Both finance a home plus its renovation in one loan. The FHA 203(k) is government-insured, owner-occupant focused, accepts more flexible credit and a low down payment, but carries longer-lived mortgage insurance. The conventional Fannie Mae HomeStyle allows a wider range of work — including luxury items — covers second homes and investment properties, and uses PMI that can be canceled. 203(k) tends to fit credit-flexible owner-occupants; HomeStyle fits stronger-credit or larger projects.

  • 203(k) is more credit-flexible.: FHA's lower credit and down-payment thresholds make the 203(k) easier to qualify for up front.
  • HomeStyle allows more.: Wider scope of work (including luxury features), plus second homes and investment properties — beyond the 203(k)'s owner-occupant limits.
  • Mortgage insurance is the long-game difference.: HomeStyle's PMI can be canceled at enough equity; FHA's MIP often stays for the life of the loan.
  • Limits differ.: 203(k) is capped by FHA county loan limits; HomeStyle by the conforming loan limit.

FHA 203(k) vs. Fannie Mae HomeStyle — side by side

FHA 203(k) vs. Fannie Mae HomeStyle — side by side
FeatureFHA 203(k)Fannie Mae HomeStyle
Loan typeGovernment-insured (FHA)Conventional, conforming (Fannie Mae)
Typical minimum credit profileMore flexible (FHA allows 3.5% down at a 580 score per HUD)Conventional standards (commonly 620+)
Minimum down payment3.5%3% – 5% (varies by occupancy and program)
Mortgage insuranceFHA MIP — often for the life of the loanPMI — cancellable once you reach enough equity
Allowed workRepairs and improvements; no luxury items (e.g., no pool)Wider scope, including luxury items such as a pool
OccupancyPrimary residence (owner-occupant)Primary, second home, or investment property
Loan-amount ceilingFHA county loan limitConforming loan limit ($806,500 one-unit, 2025)

Source: HUD Handbook 4000.1 (FHA); Fannie Mae Selling Guide — HomeStyle Renovation; FHFA 2025 conforming loan limits

They solve the same problem two different ways

Both the FHA 203(k) and Fannie Mae HomeStyle do the same core job: they wrap the purchase (or refinance) of a home and the cost of renovating it into a single mortgage, sized on what the home will be worth once the work is done. The difference is everythingaround that — who insures the loan, how flexible the credit is, what work is allowed, and what the mortgage insurance costs you over time.

The table above is the fast comparison. The sections below explain how to read each line for your own situation.

Eligibility, credit, and down payment

This is where the 203(k) usually wins for buyers who are still building credit. As a government-insured loan, FHA allows more flexible credit and a low down payment — HUD's framework permits 3.5% down at a 580 score (individual lender standards may be higher). HomeStyle follows conventional underwriting, where a score in the low 600s and up is the more common starting point.

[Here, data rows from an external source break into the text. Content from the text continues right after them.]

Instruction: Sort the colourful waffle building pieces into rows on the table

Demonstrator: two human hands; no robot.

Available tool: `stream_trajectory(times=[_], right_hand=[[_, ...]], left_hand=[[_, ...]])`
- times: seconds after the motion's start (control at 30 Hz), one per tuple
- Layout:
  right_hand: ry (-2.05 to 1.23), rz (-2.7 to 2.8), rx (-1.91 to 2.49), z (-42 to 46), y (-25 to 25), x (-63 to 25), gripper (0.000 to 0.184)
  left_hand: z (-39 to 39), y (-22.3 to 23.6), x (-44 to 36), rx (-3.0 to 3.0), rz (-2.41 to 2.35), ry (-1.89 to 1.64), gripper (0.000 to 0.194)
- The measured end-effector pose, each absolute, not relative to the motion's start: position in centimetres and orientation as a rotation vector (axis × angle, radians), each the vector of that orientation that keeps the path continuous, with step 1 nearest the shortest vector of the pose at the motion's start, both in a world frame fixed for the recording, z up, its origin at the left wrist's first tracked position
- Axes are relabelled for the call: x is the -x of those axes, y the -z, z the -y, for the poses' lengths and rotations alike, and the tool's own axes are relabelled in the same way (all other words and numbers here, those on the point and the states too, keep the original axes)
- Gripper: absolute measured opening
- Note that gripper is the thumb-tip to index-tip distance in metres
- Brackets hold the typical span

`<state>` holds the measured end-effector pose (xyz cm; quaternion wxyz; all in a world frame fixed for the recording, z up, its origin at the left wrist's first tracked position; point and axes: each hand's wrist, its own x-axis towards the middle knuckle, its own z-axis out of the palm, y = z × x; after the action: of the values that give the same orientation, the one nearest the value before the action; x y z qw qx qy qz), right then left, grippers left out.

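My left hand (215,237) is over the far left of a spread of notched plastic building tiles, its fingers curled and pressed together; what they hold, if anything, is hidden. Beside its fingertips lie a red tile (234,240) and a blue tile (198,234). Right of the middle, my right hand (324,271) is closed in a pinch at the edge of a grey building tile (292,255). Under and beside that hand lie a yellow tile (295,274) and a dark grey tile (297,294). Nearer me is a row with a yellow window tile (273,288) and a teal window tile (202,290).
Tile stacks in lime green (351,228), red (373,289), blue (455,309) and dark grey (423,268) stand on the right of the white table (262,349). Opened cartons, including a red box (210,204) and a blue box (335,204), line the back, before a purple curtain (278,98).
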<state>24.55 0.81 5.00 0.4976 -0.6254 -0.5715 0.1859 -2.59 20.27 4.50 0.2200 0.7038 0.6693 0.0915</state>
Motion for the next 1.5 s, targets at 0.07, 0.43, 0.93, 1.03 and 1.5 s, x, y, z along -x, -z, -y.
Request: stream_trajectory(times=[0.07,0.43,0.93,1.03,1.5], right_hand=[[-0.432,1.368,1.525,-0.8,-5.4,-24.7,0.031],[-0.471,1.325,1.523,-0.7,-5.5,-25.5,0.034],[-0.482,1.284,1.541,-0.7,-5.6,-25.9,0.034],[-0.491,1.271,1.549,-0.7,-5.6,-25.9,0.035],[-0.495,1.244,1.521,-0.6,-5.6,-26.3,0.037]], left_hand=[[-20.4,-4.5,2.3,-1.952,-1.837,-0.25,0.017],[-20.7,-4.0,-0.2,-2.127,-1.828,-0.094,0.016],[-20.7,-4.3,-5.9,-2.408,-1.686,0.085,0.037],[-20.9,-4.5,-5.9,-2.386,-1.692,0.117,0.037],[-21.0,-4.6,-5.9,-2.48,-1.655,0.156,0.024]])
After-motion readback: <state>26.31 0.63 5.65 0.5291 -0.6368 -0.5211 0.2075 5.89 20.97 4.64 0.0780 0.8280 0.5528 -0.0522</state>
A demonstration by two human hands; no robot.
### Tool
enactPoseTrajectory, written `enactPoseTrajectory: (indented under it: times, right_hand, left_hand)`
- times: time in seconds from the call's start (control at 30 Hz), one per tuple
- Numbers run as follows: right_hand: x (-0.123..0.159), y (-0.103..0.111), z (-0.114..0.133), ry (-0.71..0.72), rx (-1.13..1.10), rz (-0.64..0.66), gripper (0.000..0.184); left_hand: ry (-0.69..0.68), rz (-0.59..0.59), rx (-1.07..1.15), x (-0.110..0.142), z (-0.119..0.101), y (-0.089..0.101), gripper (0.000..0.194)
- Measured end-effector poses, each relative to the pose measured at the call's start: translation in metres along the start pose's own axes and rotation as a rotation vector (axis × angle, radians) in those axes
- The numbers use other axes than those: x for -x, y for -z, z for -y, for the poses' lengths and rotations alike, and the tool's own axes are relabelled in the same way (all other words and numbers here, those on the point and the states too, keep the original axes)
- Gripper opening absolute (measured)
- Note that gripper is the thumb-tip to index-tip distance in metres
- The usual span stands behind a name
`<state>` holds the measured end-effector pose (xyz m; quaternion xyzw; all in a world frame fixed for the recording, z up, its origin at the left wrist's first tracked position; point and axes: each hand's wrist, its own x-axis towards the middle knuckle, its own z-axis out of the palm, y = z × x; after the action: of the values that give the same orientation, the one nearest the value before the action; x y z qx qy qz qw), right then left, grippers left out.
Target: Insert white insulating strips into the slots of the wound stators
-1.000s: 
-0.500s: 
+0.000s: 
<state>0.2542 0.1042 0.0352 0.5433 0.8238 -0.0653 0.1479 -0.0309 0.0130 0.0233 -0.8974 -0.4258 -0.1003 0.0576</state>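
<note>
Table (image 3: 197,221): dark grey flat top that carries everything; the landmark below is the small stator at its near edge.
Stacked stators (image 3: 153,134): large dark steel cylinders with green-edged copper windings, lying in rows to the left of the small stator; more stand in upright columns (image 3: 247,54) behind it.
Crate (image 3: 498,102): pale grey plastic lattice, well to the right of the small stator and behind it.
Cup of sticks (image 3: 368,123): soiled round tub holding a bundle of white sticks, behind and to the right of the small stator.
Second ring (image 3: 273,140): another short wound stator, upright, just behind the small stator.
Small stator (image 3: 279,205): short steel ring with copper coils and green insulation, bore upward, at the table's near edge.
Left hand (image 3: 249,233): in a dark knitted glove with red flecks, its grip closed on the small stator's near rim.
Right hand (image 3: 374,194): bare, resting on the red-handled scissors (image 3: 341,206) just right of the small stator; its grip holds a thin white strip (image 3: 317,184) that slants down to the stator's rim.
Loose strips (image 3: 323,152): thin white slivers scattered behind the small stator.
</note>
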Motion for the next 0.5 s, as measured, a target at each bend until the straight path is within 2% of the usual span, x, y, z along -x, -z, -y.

On the other hand, HomeStyle's conventional down-payment options can start at 3% for an eligible owner-occupant — so “which needs less cash” isn't a fixed answer. It depends on your credit, your occupancy, and the specific scenario, which is exactly what a pre-qualification sorts out.

Mortgage insurance — the cost that plays out over years

This line matters more than people expect. With HomeStyle, the private mortgage insurance behaves like any conventional loan's: it can be canceled once you reach enough equity. With the FHA 203(k), the mortgage insurance premium frequently stays on the loan for much longer — in many cases for its full life unless you refinance out of FHA.

So a borrower who can qualify either way might find FHA easier to get into but more expensive to hold, and HomeStyle harder to qualify for but cheaper over time. That trade-off is a real-numbers decision, not a one-size answer.

Allowed work and property type

If your project includes anything FHA considers a luxury — a swimming pool is the textbook example — HomeStyle is the program that can fund it; the 203(k) cannot. HomeStyle also reaches property types the 203(k) doesn't: it can finance a second home or an investment property, while the 203(k) is built for owner-occupants.

For a straightforward owner-occupied rehab — roof, kitchen, systems, repairs to make a home livable — both programs handle it well, and the choice comes back to credit and mortgage-insurance math. Either way, the costs unique to a renovation loan apply; see renovation loan costs.

Which one fits your project?

As a rule of thumb: reach for the FHA 203(k) when you're an owner-occupant who values flexible credit and a low down payment, and the work is repair-and-improve rather than luxury. Reach for HomeStyle when you have stronger credit, a larger or higher-end project, or a property you won't live in — and you want the option to drop mortgage insurance later.

The honest answer for any specific case comes from running your numbers. A soft-credit pre-qualification lets a licensed loan officer line the two programs up against your real credit, down payment, and project — and tell you which one actually costs less. The borrowing-limit math differs between them too, which can decide it on a bigger renovation.

Frequently asked questions

Is an FHA 203(k) or a HomeStyle loan better?

Neither is universally better — they fit different borrowers. The 203(k) is easier to qualify for with flexible credit and a low down payment but carries longer-lived mortgage insurance. HomeStyle allows more types of work, covers more property types, and lets you cancel PMI later, but follows stricter conventional credit standards.

Which renovation loan has the lower credit requirement?

The FHA 203(k) generally accepts more flexible credit — HUD's framework allows 3.5% down at a 580 score, though individual lenders may set higher standards. HomeStyle follows conventional underwriting, where scores in the low 600s and up are the more common starting point.

Can both loans pay for a swimming pool?

No. The FHA 203(k) does not fund luxury items like a swimming pool. The conventional Fannie Mae HomeStyle loan does allow luxury improvements, as long as they're permanently affixed and supported by the as-completed appraised value. That's a common deciding factor between the two.

Can I use either loan on an investment property?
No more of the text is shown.